Trustees urged to consider Russian divestments on financial basis

Pension trustees should speak with their investment consultants and managers to assess any direct exposure to Russian investments amid global sanctions, Sackers has said, emphasising the need to consider any potential exclusions from a financial perspective.

The pensions law firm encouraged trustees to check that their managers and custodians have effective measures in place to comply with the sanctions introduced as part of the global response to Russia's invasion of Ukraine.

Sackers acknowledged that many UK pension schemes have extremely low exposure to Russian entities, as most developed market benchmarks will have no direct exposure to Russia and exposure in emerging market indices will often be relatively small.

However, it suggested that where trustees do have direct exposure, and the investment managers are not already taking action, they could consider introducing their own scheme-based and targeted divestment policy.

According to the firm, a financially motivated divestment policy will usually be easier to implement than a non-financially motivated one from a legal perspective, although Sackers emphasised that, in either case, investment and legal advice will be needed.

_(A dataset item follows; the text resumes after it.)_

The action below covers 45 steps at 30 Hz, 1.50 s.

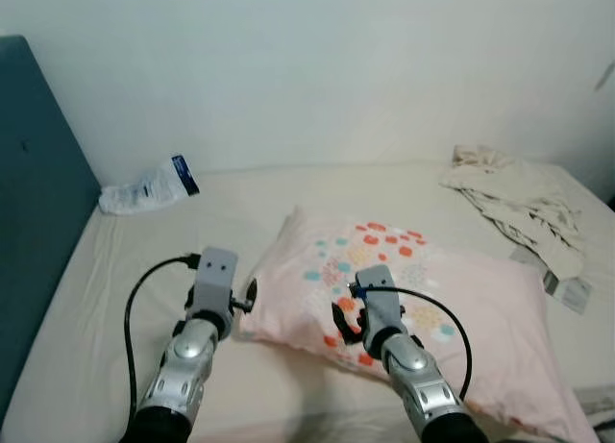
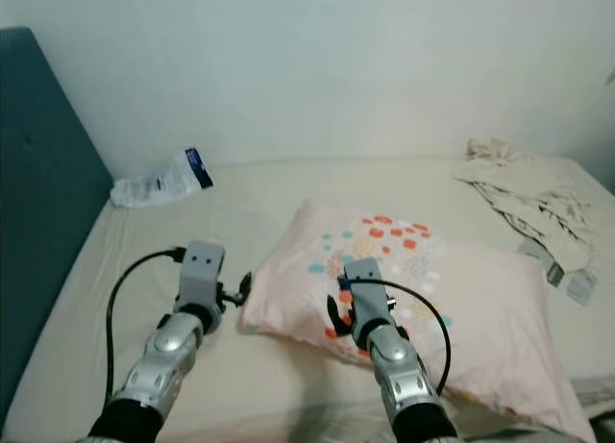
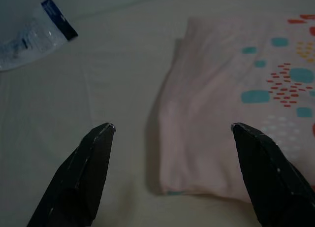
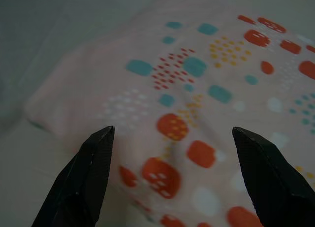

It also acknowledged, however, that many issues that start out as non-financial can quickly become financial, such as where an issue translates into reputational damage, clarifying that financial investment case for divestment may often be found to mirror a non-financial issue

More broadly, the firm noted that there are also practical considerations to any divestment decisions, pointing out that any exposures within passive mandates would likely require discussion with the manager to apply an overlay to the index being tracked.

The firm also highlighted reports that Russia's central bank has ordered brokers to suspend the execution of all orders by foreign legal entities and persons who want to sell off their Russian investments, warning that this could bring practical challenges for any immediate divestment policies.

Member awareness also presents another consideration, as Sackers suggested that trustees may wish to make a statement to their scheme members about any actions being taken.

The firm also suggested that trustees without direct exposure to Russian entities within their investment portfolio may need to consider any indirect exposure by virtue of the business activities or subsidiaries of the non-Russian companies it is invested in.